Solicitation Law and Legal Definition
In civil law, solicitation means any request or appeal, either oral or written, or any endeavor to obtain, seek or plead for funds, property, financial assistance or other thing of value, including the promise or grant of any money or property of any kind or value. Solicitations may be made in writing, in person, or by telephone and other electronic methods. They made be made for business profit or for charitable purposes. State laws, which vary by state, primarily govern solicitors.
In civil law, various state and federal laws govern business solicitations. Some state laws provide for a consumer's right to rescind a solicited contract within a certain time period. Local laws should be consulted for applicable requirements.
The following is an example of a state law dealing with solicitation:
"Section 496.404 (21) "Solicitation" means a request, directly or indirectly, for money, property, financial assistance, or any other thing of value on the plea or representation that such money, property, financial assistance, or other thing of value or a portion of it will be used for a charitable or sponsor purpose or will benefit a charitable organization or sponsor. "Solicitation" includes, but is not limited to, the following methods of requesting or securing the promise, pledge, or grant of money, property, financial assistance, or any other thing of value:
- Any oral or written request;
- Making any announcement to the press, on radio or television, by telephone or telegraph, or by any other communication device concerning an appeal or campaign by or for any charitable organization or sponsor or for any charitable or sponsor purpose;
- Distributing, circulating, posting, or publishing any handbill, written advertisement, or other publication that directly or by implication seeks to obtain any contribution; or
- Selling or offering or attempting to sell any advertisement, advertising space, book, card, coupon, chance, device, magazine, membership, merchandise, subscription, sponsorship, flower, admission, ticket, food, or other service or tangible good, item, or thing of value, or any right of any description in connection with which any appeal is made for any charitable organization or sponsor or charitable or sponsor purpose, or when the name of any charitable organization or sponsor is used or referred to in any such appeal as an inducement or reason for making the sale or when, in connection with the sale or offer or attempt to sell, any statement is made that all or part of the proceeds from the sale will be used for any charitable or sponsor purpose or will benefit any charitable organization or sponsor.
A solicitation is considered as having taken place whether or not the person making the solicitation receives any contribution. A solicitation does not occur when a person applies for a grant or an award to the government or to an organization that is exempt from federal income taxation under s. 501(a) of the Internal Revenue Code and described in s. 501(c) of the Internal Revenue Code."
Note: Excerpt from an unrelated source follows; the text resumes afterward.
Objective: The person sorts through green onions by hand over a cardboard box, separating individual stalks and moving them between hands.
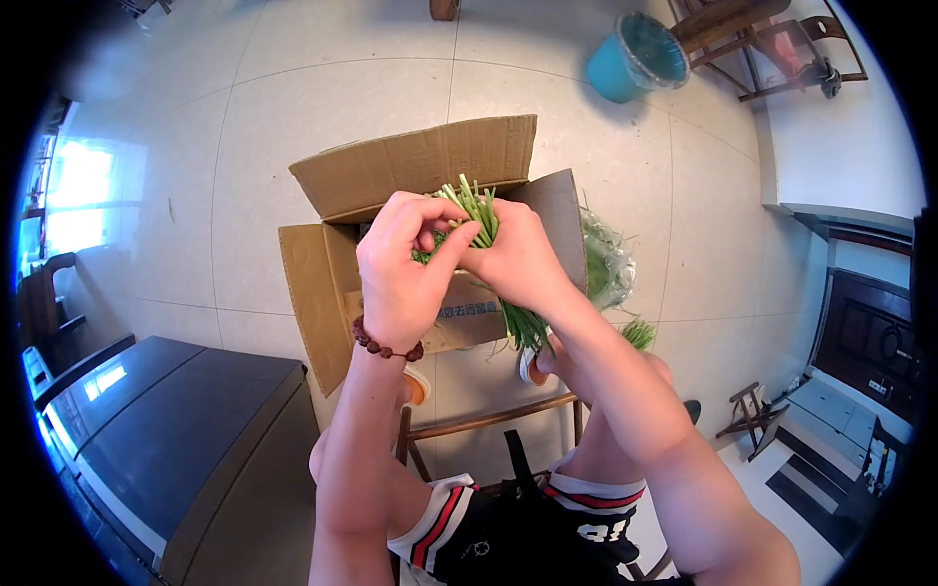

The following is an example of a state law governing professional solicitors:
" No person shall act as a professional solicitor in the employ of a professional fund raiser before such person has registered with the secretary of state or after the expiration or cancellation of such registration or any renewal of such registration. Application for registration or reregistration shall be in writing, under oath and in the form prescribed by the secretary of state. Upon receipt of any such registration, the secretary of state shall issue a professional solicitor's license and identification number. Such registration or reregistration shall be in effect for a period of one year, or a part thereof, expiring on June 30, and may be renewed upon written application, under oath, in the form prescribed by the secretary of state for an additional one-year period."